Community Newsletter: How bias affects clinician attitudes on caregiver coaching

by  /  12 December 2021
Speech bubble formed by a network of communication

Illustration by Laurène Boglio

Hello, and welcome to the Community Newsletter! I’m your host, Chelsey B. Coombs, Spectrum’s engagement editor.

Our first thread summarizes a new Autism paper about caregiver coaching and how clinicians’ attitudes toward marginalized groups can hinder the evidence-based technique.

Clinicians are supposed to observe a caregiver practicing early-intervention methods with an autistic child and then give recommendations. But there are disparities in who gets that coaching, the new work shows.

The researchers interviewed 36 early-intervention clinicians at publicly funded agencies about how they decide which families will benefit from caregiver coaching. Some of the clinicians said that they were less likely to recommend coaching for families with lower socioeconomic status and fewer resources.

“I would say the biggest challenge is when there are no materials at all. So, we have kids sometimes with poverty. There’s just no toys. This child has no play skills because there are no toys,” one clinician told the researchers.

Clinicians were also dissuaded from coaching when caregivers presented with language barriers, certain cultural beliefs and competing demands, such as stress, mental health issues and homelessness.

“I had a few parents that would be nodding off whether they were just exhausted or struggling with something, but the idea of ‘How about when you give your child lunch, you say “More”?’ Then when I went to the fridge with that child, I opened it and it was empty,” another clinician said.

To remedy this gap, society must give those in deep poverty the resources to provide for their families’ basic needs, such as food and shelter, the team says. But clinicians also need to be flexible, adapting play-based interventions that don’t require families to have access to toys, for example. And clinicians, who should come from a range of backgrounds, should also go through implicit bias and anti-racism training.

Pablo Juárez, co-director of the Treatment and Research Institute for Autism Spectrum Disorders at Vanderbilt University Medical Center in Nashville, Tennessee, tweeted that he and his group have “been thinking a lot (and adjusting to) social determinants of health in our work here in TN.”

Diondra Straiton, a graduate student in clinical psychology at Michigan State University in East Lansing, Michigan, said that she had heard similar stories from the providers she worked with.

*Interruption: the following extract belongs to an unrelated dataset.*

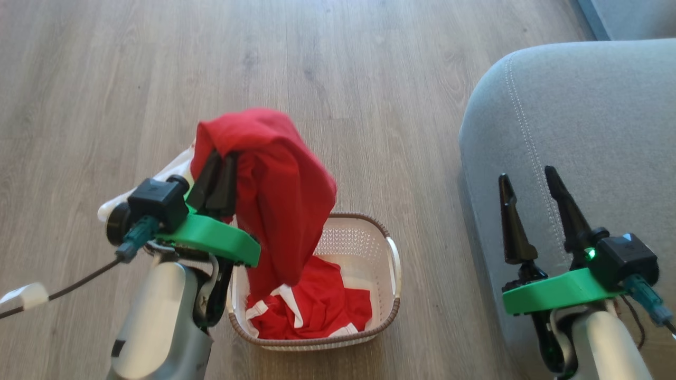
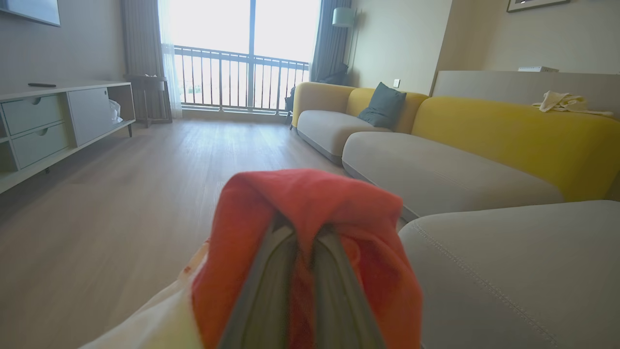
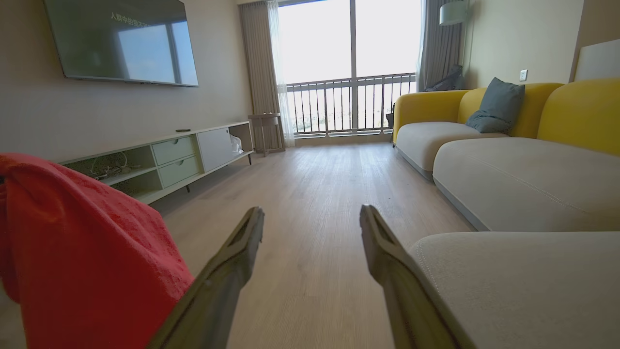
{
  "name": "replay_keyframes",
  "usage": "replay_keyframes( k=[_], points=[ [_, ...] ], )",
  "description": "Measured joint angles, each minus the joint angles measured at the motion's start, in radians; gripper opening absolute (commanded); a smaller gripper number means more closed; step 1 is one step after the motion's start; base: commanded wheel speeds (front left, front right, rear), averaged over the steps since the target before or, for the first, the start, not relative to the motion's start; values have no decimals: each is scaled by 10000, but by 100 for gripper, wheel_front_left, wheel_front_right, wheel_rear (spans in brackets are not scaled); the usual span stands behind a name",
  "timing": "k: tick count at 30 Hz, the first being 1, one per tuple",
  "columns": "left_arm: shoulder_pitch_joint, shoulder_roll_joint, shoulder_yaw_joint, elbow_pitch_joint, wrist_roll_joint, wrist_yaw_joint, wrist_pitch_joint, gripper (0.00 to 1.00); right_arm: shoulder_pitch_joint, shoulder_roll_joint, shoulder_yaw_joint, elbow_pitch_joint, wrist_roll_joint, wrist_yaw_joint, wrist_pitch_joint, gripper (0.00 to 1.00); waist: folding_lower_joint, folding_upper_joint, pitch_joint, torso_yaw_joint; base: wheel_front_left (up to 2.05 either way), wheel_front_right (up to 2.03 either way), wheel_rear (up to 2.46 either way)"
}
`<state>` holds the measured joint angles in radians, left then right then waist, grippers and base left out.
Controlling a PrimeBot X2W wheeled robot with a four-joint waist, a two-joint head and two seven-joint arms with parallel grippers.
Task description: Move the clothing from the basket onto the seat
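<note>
Right, the seat [image 1: 581,132] lies to my right, past the basket [image 1: 392,274] on the floor [image 1: 369,79]. A red garment [image 1: 280,184] hangs lengthwise from my left gripper [image 1: 219,169], clamped on it, its tail trailing into the basket over more clothing [image 1: 317,311]. My right gripper [image 1: 527,174], jaws apart and empty, sits nearer the seat.

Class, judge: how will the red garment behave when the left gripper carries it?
Probably floppy: the red garment drapes limply over the left gripper. Likely light: one pinch holds it. Its end reaches the basket, so may drag.
</note>
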<state>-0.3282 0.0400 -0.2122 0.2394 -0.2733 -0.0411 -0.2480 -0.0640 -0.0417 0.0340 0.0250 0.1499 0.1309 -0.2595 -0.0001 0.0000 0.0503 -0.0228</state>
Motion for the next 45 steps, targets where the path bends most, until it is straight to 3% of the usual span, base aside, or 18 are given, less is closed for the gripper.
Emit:
replay_keyframes(
  k=[6, 20, 27, 38, 45],
  points=[
    [55, 4, -73, -1269, -186, 63, -12, 0, 231, 4, 372, 88, 1055, 0, 0, 100, 0, 0, -169, 70, 0, 0, 0],
    [-41, 4, -633, -3139, -378, 456, -86, 0, 405, 4, 725, -372, 842, 0, 0, 100, 0, 0, -350, 93, 0, 0, 0],
    [-241, 4, -884, -3219, -337, 443, -86, 0, 698, 4, 840, -370, 698, 0, 0, 100, 0, 0, -370, 12, 0, 0, 0],
    [-226, 6, -1258, -3022, -337, 249, -86, 0, 698, -13, 1862, -621, -330, 0, 0, 100, 0, 0, -326, 4, 0, 0, 0],
    [-221, 8, -1461, -2995, -337, 167, -86, 0, 697, -828, 3179, -790, -1269, 0, 0, 100, 0, 0, -294, 49, 0, 0, 0]
  ],
)
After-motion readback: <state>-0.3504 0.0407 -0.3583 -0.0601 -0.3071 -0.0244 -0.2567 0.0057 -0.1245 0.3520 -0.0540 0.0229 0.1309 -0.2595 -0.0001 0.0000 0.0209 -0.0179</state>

Straiton wrote another tweet that got a lot of community attention this week about the importance of reporting accurate study participant data, especially as a new generation of autism researchers enters the field.

Clare Harrop, assistant professor of allied health sciences at the University of North Carolina at Chapel Hill, replied that she had previously used ‘sex’ and ‘gender’ incorrectly in papers, but she’s now hyperconscious of the difference because of her change in research focus.

Meghan Davidson, assistant professor of speech, language and hearing sciences and disorders at the University of Kansas in Lawrence, tweeted that the research project of an undergraduate student in her lab couldn’t be completed because so few papers publish this key demographic information.